I Am Not A Philosopher

First things first –  I’m a baaaaaaaaad boy. 

My spiritual father strongly suggested that I stay away from online conversations having to do with Universal Restoration.

I didn’t. I’m a baaaaaaaad boy.

The discussion I stumbled into was in regards to Biship Robert Barron’s belief in an eternal hell of fire. It eventually turned to the idea of man’s supposed “free will” and his ability to make a free will choice to tell God to get lost forever.  I find the whole idea of “free will” as described and understood by most people to be ludicrous. Toward the end of the conversation, before the administrator locked the thread, I posted this:

Of course, the question is this – does man really have a free will here on earth? And the answer is no. No human being, living with a corrupt, sin-attracted nature, living with deceit from lying pastors and demons, can be said to have a free will. You can’t even say that Adam had a free will either. The only truly free will decision one can make is that one would know completely and precisely all ramifications of the decisions he is about to make. Only if Adam had known fully what sin would do to the world, and only if he had known fully the glory of full communion with Christ/God, can you say that he made a fully free will decision. Being deceived is not an action of the “free will.”

My understand as posted above is in line with the thinking of Thomas Talbot and Dr. David Bentley Hart, who has stated that only when a being is capable of doing that for which it was created is it truly said to be free.  Anything less is not freedom. We were created for unity with God in love. Anything which keeps us from that keeps us from truly being free, just as a bird in a cage is not truly free, no matter how much it’s owner claims it is.

Talbot writes:  Suppose, by way of illustration, that a schizophrenic young man should kill his loving mother, believing her to be a sinister space alien who has devoured his real mother; and suppose further that he does so in a context in which he categorically could have chosen otherwise (in part, perhaps, because he worries about possible retaliation from other sinister space aliens). Why should such an irrational choice, even if not causally determined, be any more compatible with genuine moral freedom than a rigorous determinism would be? Either our deluded beliefs—including our self-deceptions, if you will—are correctable when we repeatedly encounter overwhelming evidence against them, or we are simply not rational enough to qualify as free moral agents.

My point exactly.  Of course, this answer doesn’t sit well with my interlocutors.  I am then told that I am A.) a heretic and B.) not a philosopher:

That man is free is a dogma of the Faith. You are a heretic. You also don’t have any philosophical training and are not competent to be trying to do theology. Thus, the ease with which you are led astray.

Of course, in telling me that I am not a philosopher, my opponent really means that I disagree with the philsophers with whom he agrees, thus I couldn’t possibly be a philsopher. Had I been supporting his defense of an eternal hell and mankind having a free will, he would have been giving me a standing ovation and lauding my intelligence.

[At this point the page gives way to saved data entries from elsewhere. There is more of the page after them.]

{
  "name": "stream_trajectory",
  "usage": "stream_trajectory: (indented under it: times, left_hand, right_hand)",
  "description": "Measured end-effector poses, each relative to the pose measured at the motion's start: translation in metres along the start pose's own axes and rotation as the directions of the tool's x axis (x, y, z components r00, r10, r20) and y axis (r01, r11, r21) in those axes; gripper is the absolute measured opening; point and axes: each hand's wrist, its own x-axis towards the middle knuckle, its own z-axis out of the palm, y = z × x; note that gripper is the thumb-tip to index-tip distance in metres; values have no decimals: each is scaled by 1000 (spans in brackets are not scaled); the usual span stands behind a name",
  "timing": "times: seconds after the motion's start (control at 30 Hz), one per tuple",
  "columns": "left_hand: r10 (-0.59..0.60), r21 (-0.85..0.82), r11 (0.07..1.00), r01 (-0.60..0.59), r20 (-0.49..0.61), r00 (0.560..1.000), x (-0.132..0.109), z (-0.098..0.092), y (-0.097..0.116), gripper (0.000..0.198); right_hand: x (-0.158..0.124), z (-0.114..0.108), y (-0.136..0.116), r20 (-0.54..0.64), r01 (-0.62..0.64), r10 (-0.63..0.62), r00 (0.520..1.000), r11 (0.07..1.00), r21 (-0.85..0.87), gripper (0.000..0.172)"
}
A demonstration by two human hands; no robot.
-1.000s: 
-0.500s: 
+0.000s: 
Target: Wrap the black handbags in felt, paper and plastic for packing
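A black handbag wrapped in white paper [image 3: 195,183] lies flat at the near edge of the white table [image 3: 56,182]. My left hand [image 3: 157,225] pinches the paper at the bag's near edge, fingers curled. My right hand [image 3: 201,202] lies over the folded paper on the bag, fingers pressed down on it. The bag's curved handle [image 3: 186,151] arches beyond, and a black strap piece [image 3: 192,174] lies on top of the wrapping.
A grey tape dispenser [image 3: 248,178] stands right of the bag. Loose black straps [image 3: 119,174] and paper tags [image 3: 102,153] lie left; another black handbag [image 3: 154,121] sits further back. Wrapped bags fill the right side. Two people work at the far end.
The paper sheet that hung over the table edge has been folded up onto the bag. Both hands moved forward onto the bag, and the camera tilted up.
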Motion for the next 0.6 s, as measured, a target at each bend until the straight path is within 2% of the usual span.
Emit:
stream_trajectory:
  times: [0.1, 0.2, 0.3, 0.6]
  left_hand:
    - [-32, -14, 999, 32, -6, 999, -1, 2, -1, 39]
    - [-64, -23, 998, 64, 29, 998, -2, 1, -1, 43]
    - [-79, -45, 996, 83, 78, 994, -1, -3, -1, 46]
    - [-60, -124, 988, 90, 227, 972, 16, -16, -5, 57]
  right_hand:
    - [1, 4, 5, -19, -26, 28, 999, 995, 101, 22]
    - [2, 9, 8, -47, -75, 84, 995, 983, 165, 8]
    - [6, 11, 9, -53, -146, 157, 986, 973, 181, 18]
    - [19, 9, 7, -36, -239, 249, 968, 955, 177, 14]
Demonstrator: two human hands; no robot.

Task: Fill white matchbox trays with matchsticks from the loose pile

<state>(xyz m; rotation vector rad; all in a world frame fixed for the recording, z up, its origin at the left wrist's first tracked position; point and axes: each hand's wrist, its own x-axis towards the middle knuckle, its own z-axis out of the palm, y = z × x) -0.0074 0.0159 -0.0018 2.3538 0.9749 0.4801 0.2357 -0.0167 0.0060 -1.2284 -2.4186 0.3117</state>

I shall give him the first point. I am not trained in “classical philosophy” and therefore am, at best, learning from others and developing my own views. However, if being a philosopher means agreeing with Aquinas, who stated that the redeemed in heaven will see the suffering of the damned and it will increase their joy (Tertullian said much the same early on in the Church), then I would rather be a heretic than to hold to such a morally noxious position. If being a philosopher means that I am not allowed to properly translate the Bible correctly from the Greek, and instead make the words agree with the warped soteriology of the hierarchy of the church to which I belong, then no, I’ll pass on being a philosopher.

You know what? I was born in Decatur, Georgia and raised outside what was in the 1950’s a small rural town named Tucker. I am a country boy, through and through. I find cities loud and obnoxious, filled with con artists, liars, and an assortment of thoroughly disgusting types. In the place where I grew up, a man sealed his word with a handshake instead of 35 pages of legal papers to prove that he wouldn’t cheat on the deal.  A man’s word was his reputation, and his character was known to those people in the town who dealt with him.

No, I’m not a philosopher. I’m a country boy, and there’s something you should know about us:  we might not be the sharpest knives in the drawer, but we can tell when we have been handed a bag of bovine fecal fertilizer and the one handing it our way is trying to pass it off as valuable by covering it in the perfume of an abundancy of high-faluting words!

5 comments

  1. It’s so arrogant and dismissive – like (as an ex-Calvinist, trained at a Calvinist Seminary) I am told, “You just don’t understand Calvinism!”. Only the most adept at (il-)logical gymnastics can grasp their near gnostic non-sense! And what exactly qualifies one to be a “philosopher”? The mere child that doesn’t tow the line of acceptable erudition and calls the naked king just that?
    What they cannot affirm is one simple fact: None of us were consulted on being born into a fallen world with a fallen will. We have been taken captive by Satan *to do HIS will*! Being the prisoners that we are is hardly a great place from which to defend “free will”! No one is saying we have absolutely no ability for decisions: even in a small prison cell we have choices available – but they are quite limited. Only through the one who pays our ransom for our liberation can we be free – and only as our wills are awakened and acting in concert with our deepest nature (the image of God, Jesus Christ) can and will we gladly come to ourselves and embrace the salvation He brings to us all!
    Thank you for always standing firm for the Truth!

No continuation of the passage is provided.